À quelle fréquence faut-il faire un dead check sur une base prospects ?

Annuel suffit pour une base stable. Semestriel si la base est très active et utilisée pour des campagnes régulières. Mensuel n'a pas de sens — les sites web ne meurent pas si vite.

Le dead check détecte-t-il les entreprises qui ont fermé ?

Indirectement. Si le site web ferme aussi quand l'entreprise ferme, le dead check le détecte. Si l'entreprise ferme mais le domaine reste maintenu (cas fréquent), il faut croiser avec un référentiel d'entreprises actives comme la base Sirene de l'INSEE.

Que faire des entrées détectées comme mortes ?
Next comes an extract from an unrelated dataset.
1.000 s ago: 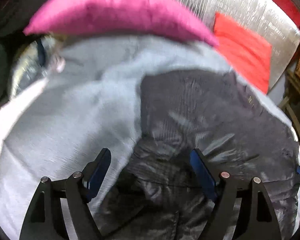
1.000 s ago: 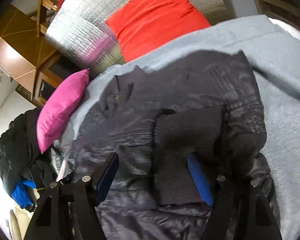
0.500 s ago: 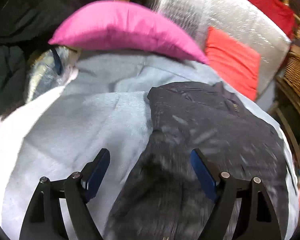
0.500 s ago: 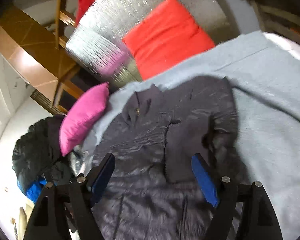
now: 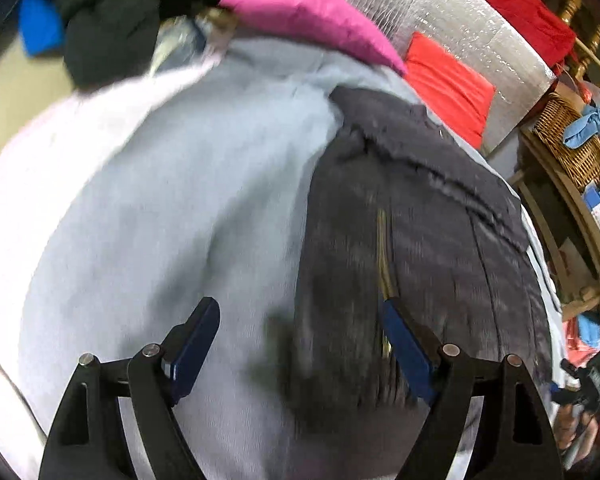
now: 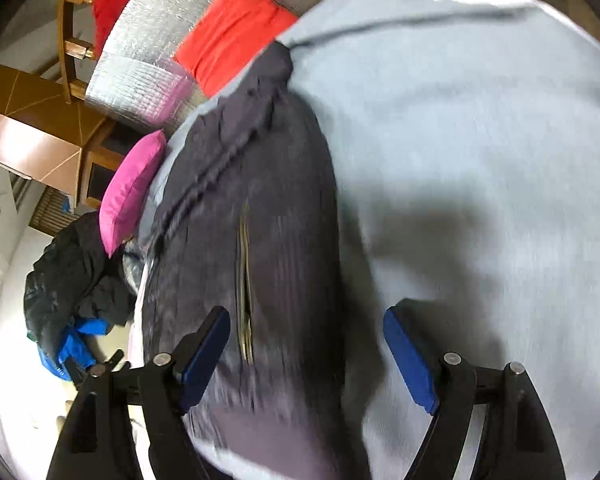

Trois options selon le contexte : suppression pure de la fiche CRM (si tu es certain), archivage en statut "à investiguer" (laisser dormir avec un tag), ou enrichissement automatique (rechercher le nouveau domaine de l'entreprise si elle existe encore sous une autre forme). outsend te donne la liste, l'arbitrage te revient.

Combien d'URLs peut-on vérifier en alpha ?

Pas de plafond strict en alpha gratuite. Le rythme dépend de la coopération des serveurs cibles. Une vérification de 10 000 URLs prend typiquement 1-2 heures.